■ Task requirements ■
Please give the listing again, word for word, with nothing left out.

════════════════════

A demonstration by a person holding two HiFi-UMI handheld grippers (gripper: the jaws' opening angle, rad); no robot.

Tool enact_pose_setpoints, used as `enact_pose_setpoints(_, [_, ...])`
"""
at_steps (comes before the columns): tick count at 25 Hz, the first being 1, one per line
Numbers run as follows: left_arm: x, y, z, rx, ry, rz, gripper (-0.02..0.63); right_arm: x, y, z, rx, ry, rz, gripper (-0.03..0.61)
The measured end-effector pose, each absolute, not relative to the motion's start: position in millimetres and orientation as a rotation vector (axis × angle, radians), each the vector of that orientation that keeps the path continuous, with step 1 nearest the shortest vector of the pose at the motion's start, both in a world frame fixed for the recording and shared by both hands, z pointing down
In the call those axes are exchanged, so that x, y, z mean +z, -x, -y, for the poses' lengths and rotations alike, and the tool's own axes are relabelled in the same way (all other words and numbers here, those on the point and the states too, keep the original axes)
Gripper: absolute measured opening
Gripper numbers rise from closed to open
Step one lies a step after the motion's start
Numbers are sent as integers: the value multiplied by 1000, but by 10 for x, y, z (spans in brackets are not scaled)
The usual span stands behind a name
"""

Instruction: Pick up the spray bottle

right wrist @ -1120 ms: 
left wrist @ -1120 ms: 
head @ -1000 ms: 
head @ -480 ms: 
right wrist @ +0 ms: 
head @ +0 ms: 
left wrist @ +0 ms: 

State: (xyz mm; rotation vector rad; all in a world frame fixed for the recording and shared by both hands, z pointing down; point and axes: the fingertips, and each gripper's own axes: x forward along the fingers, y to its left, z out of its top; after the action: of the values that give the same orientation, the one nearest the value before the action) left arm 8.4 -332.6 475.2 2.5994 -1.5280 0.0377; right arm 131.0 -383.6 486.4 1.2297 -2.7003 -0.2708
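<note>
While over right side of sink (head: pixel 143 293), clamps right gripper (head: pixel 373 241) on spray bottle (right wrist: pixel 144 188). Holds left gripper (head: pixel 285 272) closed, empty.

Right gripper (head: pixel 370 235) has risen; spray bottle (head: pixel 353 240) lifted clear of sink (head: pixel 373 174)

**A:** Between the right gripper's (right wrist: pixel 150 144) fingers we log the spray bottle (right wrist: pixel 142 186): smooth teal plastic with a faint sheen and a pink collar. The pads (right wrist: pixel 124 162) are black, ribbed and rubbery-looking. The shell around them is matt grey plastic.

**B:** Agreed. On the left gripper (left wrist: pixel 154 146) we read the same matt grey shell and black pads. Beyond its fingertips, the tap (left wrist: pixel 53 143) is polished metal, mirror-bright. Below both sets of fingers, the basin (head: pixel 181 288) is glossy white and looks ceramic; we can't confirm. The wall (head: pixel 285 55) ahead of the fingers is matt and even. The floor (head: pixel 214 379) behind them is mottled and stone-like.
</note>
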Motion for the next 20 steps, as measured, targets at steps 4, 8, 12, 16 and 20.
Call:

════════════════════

■ Written reply ■
A demonstration by a person holding two HiFi-UMI handheld grippers (gripper: the jaws' opening angle, rad); no robot.

Tool enact_pose_setpoints, used as `enact_pose_setpoints(_, [_, ...])`
"""
at_steps (comes before the columns): tick count at 25 Hz, the first being 1, one per line
Numbers run as follows: left_arm: x, y, z, rx, ry, rz, gripper (-0.02..0.63); right_arm: x, y, z, rx, ry, rz, gripper (-0.03..0.61)
The measured end-effector pose, each absolute, not relative to the motion's start: position in millimetres and orientation as a rotation vector (axis × angle, radians), each the vector of that orientation that keeps the path continuous, with step 1 nearest the shortest vector of the pose at the motion's start, both in a world frame fixed for the recording and shared by both hands, z pointing down
In the call those axes are exchanged, so that x, y, z mean +z, -x, -y, for the poses' lengths and rotations alike, and the tool's own axes are relabelled in the same way (all other words and numbers here, those on the point and the states too, keep the original axes)
Gripper: absolute measured opening
Gripper numbers rise from closed to open
Step one lies a step after the motion's start
Numbers are sent as integers: the value multiplied by 1000, but by 10 for x, y, z (spans in brackets are not scaled)
The usual span stands behind a name
"""

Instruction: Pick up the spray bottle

right wrist @ -1120 ms: 
left wrist @ -1120 ms: 
head @ -1000 ms: 
head @ -480 ms: 
right wrist @ +0 ms: 
head @ +0 ms: 
left wrist @ +0 ms: 

State: (xyz mm; rotation vector rad; all in a world frame fixed for the recording and shared by both hands, z pointing down; point and axes: the fingertips, and each gripper's own axes: x forward along the fingers, y to its left, z out of its top; after the action: of the values that give the same orientation, the one nearest the value before the action) left arm 8.4 -332.6 475.2 2.5994 -1.5280 0.0377; right arm 131.0 -383.6 486.4 1.2297 -2.7003 -0.2708
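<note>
While over right side of sink (head: pixel 143 293), clamps right gripper (head: pixel 373 241) on spray bottle (right wrist: pixel 144 188). Holds left gripper (head: pixel 285 272) closed, empty.

Right gripper (head: pixel 370 235) has risen; spray bottle (head: pixel 353 240) lifted clear of sink (head: pixel 373 174)

**A:** Between the right gripper's (right wrist: pixel 150 144) fingers we log the spray bottle (right wrist: pixel 142 186): smooth teal plastic with a faint sheen and a pink collar. The pads (right wrist: pixel 124 162) are black, ribbed and rubbery-looking. The shell around them is matt grey plastic.

**B:** Agreed. On the left gripper (left wrist: pixel 154 146) we read the same matt grey shell and black pads. Beyond its fingertips, the tap (left wrist: pixel 53 143) is polished metal, mirror-bright. Below both sets of fingers, the basin (head: pixel 181 288) is glossy white and looks ceramic; we can't confirm. The wall (head: pixel 285 55) ahead of the fingers is matt and even. The floor (head: pixel 214 379) behind them is mottled and stone-like.
</note>
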Motion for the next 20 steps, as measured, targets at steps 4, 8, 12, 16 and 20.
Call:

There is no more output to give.